The truth of today’s post is that I’m not sure where to start in talking about my time in Senegal. I had a life-changing experience every couple of days. My assumptions were challenged at every turn. And then my new understandings were challenged again. I was delighted every night with the people I met and the things I saw. As a writer, I’m certain that I have enough material to write about for the rest of my life.
But here and now, I’ll say this. We all have a home. And we all have a history. Up until now, I was forced to observe so much of my family’s history from a distance as though through display glass in a museum. As someone in my forties, I sometimes feel like I’m just learning who I am and what the places I call home mean. Yet, spending time in Senegal, eating chebu jën, drinking bissap, speaking Wolof (apparently, I was good at it) and watching teenagers drop to their knees in prayer on the streets of downtown, showed me that this part of me is something I’ve always understood. My direct relationship with Africa is just beginning, but it will continue. That’s how I became a man with two homes.

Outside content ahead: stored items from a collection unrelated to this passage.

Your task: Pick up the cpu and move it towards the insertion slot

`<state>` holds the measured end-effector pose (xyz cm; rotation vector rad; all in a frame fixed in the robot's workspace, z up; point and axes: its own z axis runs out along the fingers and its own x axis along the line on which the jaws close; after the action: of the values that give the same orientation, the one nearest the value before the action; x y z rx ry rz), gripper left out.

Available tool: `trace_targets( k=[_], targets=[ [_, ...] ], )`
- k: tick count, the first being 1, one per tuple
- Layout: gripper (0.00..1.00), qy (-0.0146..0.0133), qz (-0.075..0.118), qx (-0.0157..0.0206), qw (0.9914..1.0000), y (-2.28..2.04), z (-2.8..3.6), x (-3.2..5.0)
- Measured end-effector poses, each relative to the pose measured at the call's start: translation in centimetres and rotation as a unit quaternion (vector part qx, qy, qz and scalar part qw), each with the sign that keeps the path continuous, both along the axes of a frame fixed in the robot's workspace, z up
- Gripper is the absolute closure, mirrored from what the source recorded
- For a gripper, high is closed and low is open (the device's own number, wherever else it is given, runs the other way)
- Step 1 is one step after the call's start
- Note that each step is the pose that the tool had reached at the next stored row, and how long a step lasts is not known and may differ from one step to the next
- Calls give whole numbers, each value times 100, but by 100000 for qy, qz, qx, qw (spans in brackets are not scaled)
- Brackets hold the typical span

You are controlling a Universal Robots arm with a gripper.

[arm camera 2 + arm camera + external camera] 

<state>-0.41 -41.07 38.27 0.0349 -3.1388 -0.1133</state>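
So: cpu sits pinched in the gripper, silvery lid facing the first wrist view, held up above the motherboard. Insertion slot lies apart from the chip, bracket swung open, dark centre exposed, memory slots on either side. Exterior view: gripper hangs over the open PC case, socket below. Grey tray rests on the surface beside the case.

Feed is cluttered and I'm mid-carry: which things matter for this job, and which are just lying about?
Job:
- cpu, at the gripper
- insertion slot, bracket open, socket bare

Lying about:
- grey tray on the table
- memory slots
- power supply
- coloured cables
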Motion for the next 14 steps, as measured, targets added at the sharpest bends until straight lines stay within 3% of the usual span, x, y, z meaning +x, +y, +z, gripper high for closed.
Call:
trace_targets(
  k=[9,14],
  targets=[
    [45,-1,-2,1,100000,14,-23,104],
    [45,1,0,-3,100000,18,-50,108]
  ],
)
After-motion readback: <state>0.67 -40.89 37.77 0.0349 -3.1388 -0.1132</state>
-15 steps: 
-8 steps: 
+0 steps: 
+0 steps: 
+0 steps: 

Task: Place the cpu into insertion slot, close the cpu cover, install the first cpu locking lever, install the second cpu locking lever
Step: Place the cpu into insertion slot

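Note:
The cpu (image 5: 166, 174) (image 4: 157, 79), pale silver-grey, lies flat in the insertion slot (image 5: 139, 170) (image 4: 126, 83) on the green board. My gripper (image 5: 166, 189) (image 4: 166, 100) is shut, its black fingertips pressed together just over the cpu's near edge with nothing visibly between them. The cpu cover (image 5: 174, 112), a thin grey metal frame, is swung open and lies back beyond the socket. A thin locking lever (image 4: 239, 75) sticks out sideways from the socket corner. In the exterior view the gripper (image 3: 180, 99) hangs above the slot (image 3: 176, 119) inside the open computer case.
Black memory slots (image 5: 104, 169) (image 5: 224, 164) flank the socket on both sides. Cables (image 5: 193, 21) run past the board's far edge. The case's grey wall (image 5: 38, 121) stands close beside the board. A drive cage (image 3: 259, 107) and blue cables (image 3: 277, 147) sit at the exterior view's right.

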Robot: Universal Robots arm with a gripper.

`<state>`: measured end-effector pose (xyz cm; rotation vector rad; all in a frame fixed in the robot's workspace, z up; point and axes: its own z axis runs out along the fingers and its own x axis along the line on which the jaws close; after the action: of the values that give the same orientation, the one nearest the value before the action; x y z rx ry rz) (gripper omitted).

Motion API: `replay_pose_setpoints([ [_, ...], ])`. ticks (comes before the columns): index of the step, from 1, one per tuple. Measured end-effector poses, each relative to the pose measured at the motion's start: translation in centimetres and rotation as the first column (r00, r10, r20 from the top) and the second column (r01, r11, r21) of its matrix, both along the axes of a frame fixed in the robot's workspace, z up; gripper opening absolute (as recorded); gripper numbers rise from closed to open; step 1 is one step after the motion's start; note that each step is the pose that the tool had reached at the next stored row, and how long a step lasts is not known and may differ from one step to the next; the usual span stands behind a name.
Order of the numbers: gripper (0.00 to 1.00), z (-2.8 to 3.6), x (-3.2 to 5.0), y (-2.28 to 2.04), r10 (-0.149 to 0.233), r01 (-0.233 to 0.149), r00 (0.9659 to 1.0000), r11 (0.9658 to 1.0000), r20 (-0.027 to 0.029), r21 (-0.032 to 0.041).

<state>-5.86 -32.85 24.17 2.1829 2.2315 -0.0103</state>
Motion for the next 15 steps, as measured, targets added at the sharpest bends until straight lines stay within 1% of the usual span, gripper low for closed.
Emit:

how amazing to have this experience—and to think you almost didn't apply! there is something about visiting your ancestral home that can only be experienced, that words alone can't convey. i remember the first time i went to korea as a teenager, finding myself surrounded by people who looked like me and spoke the native language i'd almost forgotten...i didn't expect to be so moved.
Both Mike and I (in our Sewanee workshop) lived in Southern Africa (me in Lesotho) and the experience was life-changing... Africa is so huge... and I wonder if I will ever get to see more of it? I really hope to hear more about your experiences in Senegal. I even love the name! What an incredible experience!